# [ACTIVITY]
Beneath this instruction is a listing. Transcribe from it only the stretch from the line with "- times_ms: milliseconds" through the line with "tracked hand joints", both end lines included, exactly as written.

Content starts

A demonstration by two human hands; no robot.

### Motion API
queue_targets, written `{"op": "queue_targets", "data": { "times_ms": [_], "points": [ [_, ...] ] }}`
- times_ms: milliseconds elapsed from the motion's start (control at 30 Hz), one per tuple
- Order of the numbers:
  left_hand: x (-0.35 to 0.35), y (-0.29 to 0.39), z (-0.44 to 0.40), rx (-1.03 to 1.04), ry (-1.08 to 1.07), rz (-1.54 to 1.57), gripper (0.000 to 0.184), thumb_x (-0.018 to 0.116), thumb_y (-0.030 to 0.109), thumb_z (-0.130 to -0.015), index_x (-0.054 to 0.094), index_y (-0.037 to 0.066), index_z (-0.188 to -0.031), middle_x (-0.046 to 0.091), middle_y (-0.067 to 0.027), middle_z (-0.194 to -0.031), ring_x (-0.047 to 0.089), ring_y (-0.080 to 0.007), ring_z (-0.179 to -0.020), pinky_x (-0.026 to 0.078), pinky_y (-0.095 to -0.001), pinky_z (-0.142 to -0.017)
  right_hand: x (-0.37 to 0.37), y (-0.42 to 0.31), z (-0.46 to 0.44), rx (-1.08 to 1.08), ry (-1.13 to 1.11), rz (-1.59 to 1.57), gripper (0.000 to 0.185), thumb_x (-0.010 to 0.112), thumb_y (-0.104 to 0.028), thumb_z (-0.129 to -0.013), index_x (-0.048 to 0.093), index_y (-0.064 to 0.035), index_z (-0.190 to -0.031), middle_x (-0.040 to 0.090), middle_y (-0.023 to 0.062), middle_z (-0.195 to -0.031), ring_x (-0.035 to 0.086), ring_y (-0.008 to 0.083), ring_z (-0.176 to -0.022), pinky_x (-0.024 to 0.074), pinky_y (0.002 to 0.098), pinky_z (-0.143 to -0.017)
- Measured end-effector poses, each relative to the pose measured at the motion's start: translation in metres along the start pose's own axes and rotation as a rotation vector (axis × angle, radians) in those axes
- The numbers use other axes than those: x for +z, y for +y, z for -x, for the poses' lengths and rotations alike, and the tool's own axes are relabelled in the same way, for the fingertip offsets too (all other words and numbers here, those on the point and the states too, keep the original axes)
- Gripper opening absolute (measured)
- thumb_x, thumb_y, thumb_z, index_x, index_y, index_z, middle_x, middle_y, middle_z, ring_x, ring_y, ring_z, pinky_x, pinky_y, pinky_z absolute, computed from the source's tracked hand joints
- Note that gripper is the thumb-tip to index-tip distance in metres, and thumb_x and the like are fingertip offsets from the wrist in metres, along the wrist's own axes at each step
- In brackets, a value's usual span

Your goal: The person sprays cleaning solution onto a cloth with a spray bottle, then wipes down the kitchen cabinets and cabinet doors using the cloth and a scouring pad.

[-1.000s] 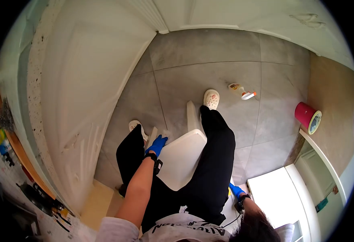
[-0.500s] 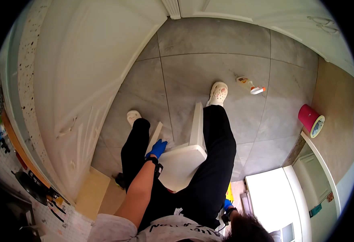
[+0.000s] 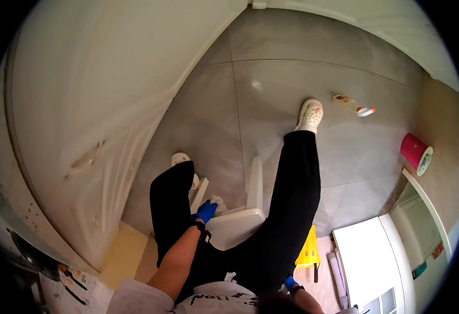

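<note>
My left hand point(image 3: 205, 211), in a blue glove, reaches down between my knees. Its fingers are closed around a crumpled whitish cloth point(image 3: 218, 204), low over the floor. Beside it is a white plastic stool, its seat point(image 3: 234, 228) under me and its legs point(image 3: 255, 183) showing in front. My right hand point(image 3: 290, 284), also blue-gloved, is by my right hip. Most of it is hidden behind my thigh, so its fingers do not show. Near it lies a yellow thing with a dark strap point(image 3: 308, 248).
Grey floor tiles point(image 3: 276, 83) spread ahead. A clear spray bottle with an orange-and-white head point(image 3: 352, 104) lies beyond my right shoe point(image 3: 310, 115). To the right are a magenta bin point(image 3: 415, 153) and a white cabinet point(image 3: 365, 256). White cabinet doors point(image 3: 99, 104) stand along the left.
The view has tilted, so the floor, bottle and bin sit further right. My left knee has swung outward, and more of the cloth and the yellow thing shows.
</note>
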State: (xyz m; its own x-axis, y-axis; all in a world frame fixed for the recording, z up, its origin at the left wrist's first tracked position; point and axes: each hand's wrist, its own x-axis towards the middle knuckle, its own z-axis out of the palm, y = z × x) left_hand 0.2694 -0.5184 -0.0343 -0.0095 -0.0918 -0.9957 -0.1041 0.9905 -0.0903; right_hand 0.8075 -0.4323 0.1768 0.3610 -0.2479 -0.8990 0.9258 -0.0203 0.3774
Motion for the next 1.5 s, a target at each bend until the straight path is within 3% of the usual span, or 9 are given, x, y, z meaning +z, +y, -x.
{"op": "queue_targets", "data": {
  "times_ms": [267, 467, 667, 733, 1000, 1133, 1200, 1300, 1500],
  "points": [
    [0.026, 0.042, -0.006, 0.048, -0.103, 0.020, 0.065, 0.040, 0.044, -0.078, 0.030, 0.000, -0.125, 0.039, -0.0220, -0.122, 0.037, -0.0338, -0.113, 0.029, -0.0357, -0.094, -0.046, -0.058, 0.022, 0.257, -0.018, -0.385, 0.056, 0.038, -0.053, -0.079, 0.052, -0.0059, -0.105, 0.057, 0.0101, -0.090, 0.052, 0.0217, -0.080, 0.0418, 0.0325, -0.071],
    [0.038, 0.039, 0.012, 0.113, 0.035, 0.005, 0.064, 0.040, 0.043, -0.078, 0.030, 0.000, -0.125, 0.035, -0.0197, -0.126, 0.034, -0.0315, -0.117, 0.028, -0.0345, -0.095, -0.100, -0.081, -0.015, 0.057, 0.265, -0.152, 0.064, 0.044, -0.059, -0.074, 0.046, -0.0050, -0.109, 0.055, 0.0133, -0.096, 0.052, 0.0251, -0.082, 0.0401, 0.0342, -0.073],
    [0.036, 0.053, -0.042, 0.537, 0.301, -0.220, 0.044, 0.035, 0.039, -0.080, 0.057, 0.004, -0.094, 0.053, -0.0194, -0.105, 0.048, -0.0330, -0.101, 0.037, -0.0415, -0.084, -0.161, -0.101, -0.047, -0.032, 0.198, 0.047, 0.071, 0.045, -0.060, -0.073, 0.036, -0.0052, -0.117, 0.050, 0.0165, -0.106, 0.047, 0.0300, -0.094, 0.0359, 0.0379, -0.082],
    [0.026, 0.077, -0.061, 0.460, 0.441, 0.386, 0.046, 0.039, 0.040, -0.077, 0.051, 0.004, -0.103, 0.050, -0.0214, -0.107, 0.047, -0.0366, -0.100, 0.038, -0.0439, -0.083, -0.170, -0.098, -0.045, -0.004, 0.086, 0.119, 0.074, 0.045, -0.061, -0.072, 0.033, -0.0053, -0.120, 0.048, 0.0176, -0.109, 0.046, 0.0317, -0.098, 0.0345, 0.0391, -0.085],
    [-0.104, 0.144, 0.081, 1.194, 0.925, 0.610, 0.048, 0.054, 0.039, -0.075, 0.049, 0.000, -0.104, 0.055, -0.0233, -0.097, 0.054, -0.0340, -0.089, 0.042, -0.0377, -0.076, -0.209, -0.118, -0.024, 0.021, -0.157, 0.077, 0.082, 0.053, -0.057, -0.070, 0.025, -0.0041, -0.127, 0.043, 0.0219, -0.119, 0.045, 0.0365, -0.106, 0.0339, 0.0441, -0.091],
    [-0.117, 0.135, 0.210, 1.359, 0.673, 0.976, 0.041, 0.059, 0.029, -0.074, 0.049, 0.000, -0.101, 0.057, -0.0128, -0.087, 0.058, -0.0223, -0.075, 0.048, -0.0319, -0.062, -0.301, -0.188, -0.036, -0.590, 0.953, 0.775, 0.038, 0.049, -0.037, -0.071, 0.059, -0.0073, -0.093, 0.058, 0.0165, -0.094, 0.055, 0.0336, -0.089, 0.0432, 0.0397, -0.077],
    [-0.124, 0.137, 0.237, 1.463, 0.537, 1.055, 0.038, 0.059, 0.026, -0.073, 0.049, 0.001, -0.100, 0.056, -0.0112, -0.087, 0.057, -0.0216, -0.074, 0.049, -0.0315, -0.062, -0.307, -0.226, 0.027, -0.837, 1.202, 0.387, 0.037, 0.052, -0.034, -0.071, 0.056, -0.0061, -0.096, 0.056, 0.0181, -0.098, 0.053, 0.0336, -0.093, 0.0425, 0.0395, -0.078],
    [-0.114, 0.132, 0.272, 1.572, 0.265, 1.159, 0.036, 0.058, 0.019, -0.073, 0.048, 0.002, -0.103, 0.055, -0.0104, -0.091, 0.057, -0.0217, -0.078, 0.050, -0.0323, -0.065, -0.332, -0.288, 0.082, -1.368, 1.278, 0.180, 0.034, 0.052, -0.028, -0.075, 0.052, -0.0041, -0.099, 0.056, 0.0189, -0.095, 0.053, 0.0323, -0.091, 0.0427, 0.0365, -0.077],
    [-0.112, 0.133, 0.288, 1.647, 0.120, 1.085, 0.037, 0.054, 0.006, -0.069, 0.047, 0.002, -0.104, 0.054, -0.0099, -0.094, 0.056, -0.0226, -0.083, 0.050, -0.0329, -0.070, -0.290, -0.352, 0.180, -1.783, 1.095, -0.088, 0.033, 0.053, -0.014, -0.078, 0.045, -0.0034, -0.108, 0.052, 0.0101, -0.103, 0.053, 0.0204, -0.091, 0.0427, 0.0300, -0.079]
  ]
}}
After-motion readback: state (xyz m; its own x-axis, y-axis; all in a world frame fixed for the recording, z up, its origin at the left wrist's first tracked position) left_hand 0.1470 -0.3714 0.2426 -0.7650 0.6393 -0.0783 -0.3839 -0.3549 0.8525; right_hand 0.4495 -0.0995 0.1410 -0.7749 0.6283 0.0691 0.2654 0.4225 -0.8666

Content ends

# [THE ANSWER]
- times_ms: milliseconds elapsed from the motion's start (control at 30 Hz), one per tuple
- Order of the numbers:
  left_hand: x (-0.35 to 0.35), y (-0.29 to 0.39), z (-0.44 to 0.40), rx (-1.03 to 1.04), ry (-1.08 to 1.07), rz (-1.54 to 1.57), gripper (0.000 to 0.184), thumb_x (-0.018 to 0.116), thumb_y (-0.030 to 0.109), thumb_z (-0.130 to -0.015), index_x (-0.054 to 0.094), index_y (-0.037 to 0.066), index_z (-0.188 to -0.031), middle_x (-0.046 to 0.091), middle_y (-0.067 to 0.027), middle_z (-0.194 to -0.031), ring_x (-0.047 to 0.089), ring_y (-0.080 to 0.007), ring_z (-0.179 to -0.020), pinky_x (-0.026 to 0.078), pinky_y (-0.095 to -0.001), pinky_z (-0.142 to -0.017)
  right_hand: x (-0.37 to 0.37), y (-0.42 to 0.31), z (-0.46 to 0.44), rx (-1.08 to 1.08), ry (-1.13 to 1.11), rz (-1.59 to 1.57), gripper (0.000 to 0.185), thumb_x (-0.010 to 0.112), thumb_y (-0.104 to 0.028), thumb_z (-0.129 to -0.013), index_x (-0.048 to 0.093), index_y (-0.064 to 0.035), index_z (-0.190 to -0.031), middle_x (-0.040 to 0.090), middle_y (-0.023 to 0.062), middle_z (-0.195 to -0.031), ring_x (-0.035 to 0.086), ring_y (-0.008 to 0.083), ring_z (-0.176 to -0.022), pinky_x (-0.024 to 0.074), pinky_y (0.002 to 0.098), pinky_z (-0.143 to -0.017)
- Measured end-effector poses, each relative to the pose measured at the motion's start: translation in metres along the start pose's own axes and rotation as a rotation vector (axis × angle, radians) in those axes
- The numbers use other axes than those: x for +z, y for +y, z for -x, for the poses' lengths and rotations alike, and the tool's own axes are relabelled in the same way, for the fingertip offsets too (all other words and numbers here, those on the point and the states too, keep the original axes)
- Gripper opening absolute (measured)
- thumb_x, thumb_y, thumb_z, index_x, index_y, index_z, middle_x, middle_y, middle_z, ring_x, ring_y, ring_z, pinky_x, pinky_y, pinky_z absolute, computed from the source's tracked hand joints

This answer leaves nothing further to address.